気候の温暖化が動物の「変身」を引き起こしている

気候の温暖化が動物の「変身」を引き起こしている 生物学

気候変動は人間だけの問題ではなく、動物も適応していかなければなりません。恒温動物1恒温動物とは、気温や水温など周囲の温度に左右されることなく、自らの体温を一定に保つことができる動物。かつては、定温動物、温血動物とも言われた。対義語は変温動物。の中には、地球が暑くなるにつれて、体温調節をしやすくするために、くちばしや足、耳を大きくして、姿を変えているものがあります。オーストラリア・ディーキン大学の鳥類研究者サラ・ライディング氏は、9月7日に発行された学術誌「Trends in Ecology and Evolution」に掲載された論文で、こうした変化について説明しています。

気候の温暖化によるシェイプシフト

気候の温暖化によるシェイプシフト

モリアカネズミ

「気候変動が話題になると、多くの人が『人間はこれを克服できるのか』、『どんな技術がこれを解決できるのか』と問いかけます。今こそ、動物もこの変化に適応しなければならないことを認識すべきです。しかし、この変化は、進化の過程で起こったものよりもはるかに短いタイムスケールで起こっています。私たちが作り出した気候変動は、動物たちに大きなプレッシャーを与えていますが、適応できる種もあれば、そうでない種もあります。」とライディングは言います。

ライディング氏は、気候変動は複雑で多面的な現象であり、徐々に進行しているため、変化の原因を1つに絞ることは難しいと指摘します。しかし、これらの変化は広い地域と多様な種の間で起こっており、気候変動以外の共通点はほとんどありません。

特に鳥類では、強いシェイプシフティングが報告されています。オーストラリアのオウムの数種では、1871年以降、嘴の大きさが平均して4〜10%増加しており、これは毎年の夏の気温と正の相関があるといいます。小型の鳴き鳥の一種である北米のダークアイド・ジャンコは、嘴の大きさの増加と寒い環境での短期的な気温の極端な変化との間に関連性があった。また、哺乳類でも変化が報告されています。モリアカネズミでは尾の長さが長くなり、マスクトガリネズミでは尾と脚のサイズが大きくなることが報告されています。

ライディング氏は、「これまでに確認されているサイズの増加は、10%以下と非常に小さいので、その変化がすぐに目につくことはないでしょう」と述べています。「しかし、耳のような目立つ部分は増加すると予測されているので、そう遠くない将来、実写版ダンボが誕生するかもしれません」と語っています。

次にライディング氏は、過去100年間の博物館の鳥類標本を3Dスキャンして、オーストラリアの鳥類のシェイプシフティングを直接調査したいと考えている。これにより、気候変動によってどの鳥がどのように付属品の大きさを変えているのか、その理由をより深く理解することができます。

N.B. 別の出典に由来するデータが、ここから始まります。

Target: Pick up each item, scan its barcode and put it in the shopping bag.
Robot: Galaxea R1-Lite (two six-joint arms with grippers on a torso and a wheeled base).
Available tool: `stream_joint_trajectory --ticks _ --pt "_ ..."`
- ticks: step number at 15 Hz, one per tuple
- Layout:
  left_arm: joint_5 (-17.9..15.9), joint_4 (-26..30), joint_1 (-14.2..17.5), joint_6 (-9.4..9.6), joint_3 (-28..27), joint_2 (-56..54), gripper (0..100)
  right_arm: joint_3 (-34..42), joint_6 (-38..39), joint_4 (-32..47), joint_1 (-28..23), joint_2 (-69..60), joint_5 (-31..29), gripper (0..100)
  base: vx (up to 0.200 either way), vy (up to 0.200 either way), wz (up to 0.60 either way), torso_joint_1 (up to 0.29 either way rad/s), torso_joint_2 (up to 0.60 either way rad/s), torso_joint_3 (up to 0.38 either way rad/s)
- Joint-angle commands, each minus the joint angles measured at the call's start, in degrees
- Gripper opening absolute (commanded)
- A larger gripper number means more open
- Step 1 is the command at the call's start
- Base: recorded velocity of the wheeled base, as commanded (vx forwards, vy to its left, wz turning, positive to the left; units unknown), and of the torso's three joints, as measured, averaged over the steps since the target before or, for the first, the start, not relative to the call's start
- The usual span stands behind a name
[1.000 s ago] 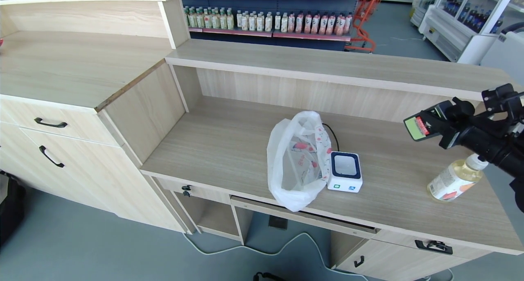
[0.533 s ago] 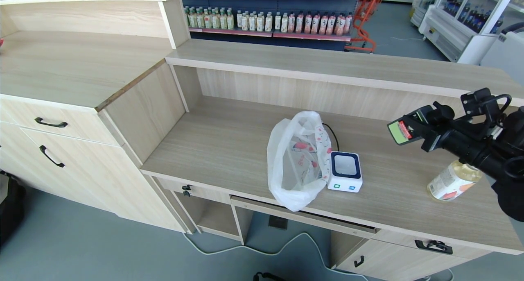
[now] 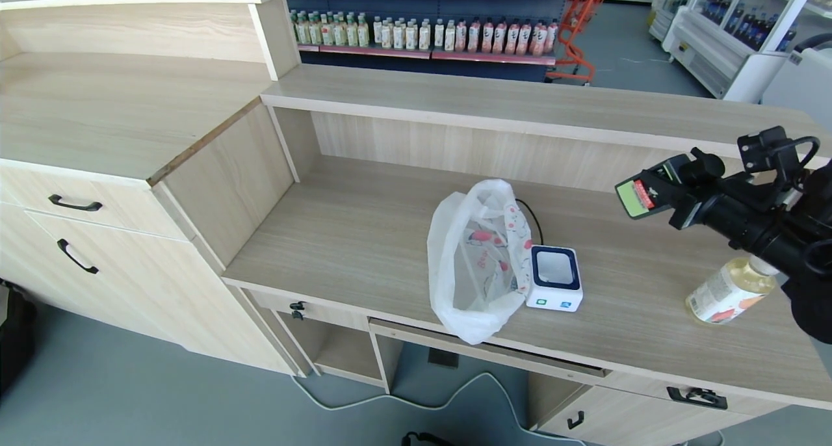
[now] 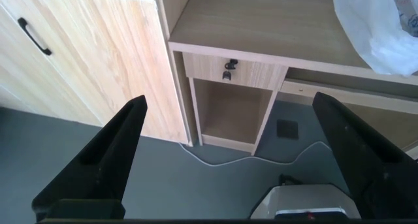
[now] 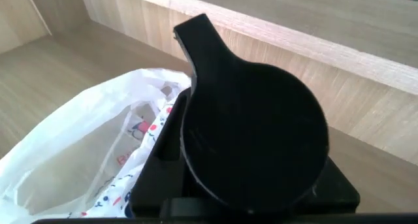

ライディング氏は、「シェイプシフティングは、動物が気候変動に対処していて、すべてがうまくいっていることを意味するものではありません。「しかし、このような変化が他の生態系にどのような影響を与えるのか、また、すべての種が変化して生き延びることができるのかどうかは、まだ分かっていません」と述べている。

著者らは、オーストラリア研究評議会ディスカバリープロジェクト、オーストラリア研究評議会フューチャーフェローシップ、およびカナダ自然科学・工学研究評議会ディスカバリーグラントから資金援助を受けました。

まとめ

気候変動は人間だけの問題ではなく、動物も適応していかなければなりません。恒温動物の動物の中には、地球が暑くなるにつれて、体温調節をしやすくするために、くちばしや足、耳を大きくしたり、姿を変えたりしているものがあります。